The recommendations themselves are based on the catalogues and can use any elements from them: products, promotions, articles and others. They are based on the four elements:

  1. The catalogue, which is the basis;
  2. The principle of choosing elements from the catalogue;
  3. Blacklist of the elements which should not be chosen (for example, goods which have already been purchased);
  4. Recommendation ranking principle (also based on the behavior of a user, for example, goods from a favourite category will be shown higher).
Then these recommendations can be shown on a webpage or inserted into any communication including email-campaigns:
Actions of the user with recommended goods will appear in his profile in the form of events. On the basis of this it is possible to make a report about the effectiveness of recommendations.

There is also a function of A/B tests in the service which allows to test emails with different blocks of recommendations.

ExpertSender

The platform has a special self-learning module to work with recommendations. When the script is installed on the website, it analyzes actions of users. The script needs some time for "learning" to give the correct data. The amount of time depends on the quantity and quality of traffic, one or two weeks on average. As a result we get a personalised dynamic code and add it to email-campaigns.

Mindbox

The function of product recommendations is realized in several ways:

with the help of the integration with services REES46 and RichRelevance when you just upload the list of goods manually;
with the help of algorithms which calculate similar, popular and related goods.
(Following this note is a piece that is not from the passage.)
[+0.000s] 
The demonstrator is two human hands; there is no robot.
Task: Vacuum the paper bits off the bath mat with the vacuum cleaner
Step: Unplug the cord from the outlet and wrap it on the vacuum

What is possible when you work with Mindbox algorithms:

Different ways of setting algorithms - there can be three or five variants of one recommendation.
The algorithm of similar goods has a setting for recommendation display priority.
The self-learning algorithm of related goods. Its functions can be broadened to choose from certain products.
which categorie recommendations shall be chosen.
Algorithms automatically exclude goods which have already been purchased by a client.

Retailrocket

This is one of the first Russian platforms which initiated personalised product recommendations.

It makes pretty accurate product associations even if you do not have an order history. You export your product catalogue into the platform. Then the platform defines by name and a set number what product it is and on the basis of its data, collected over years of work, makes product recommendations.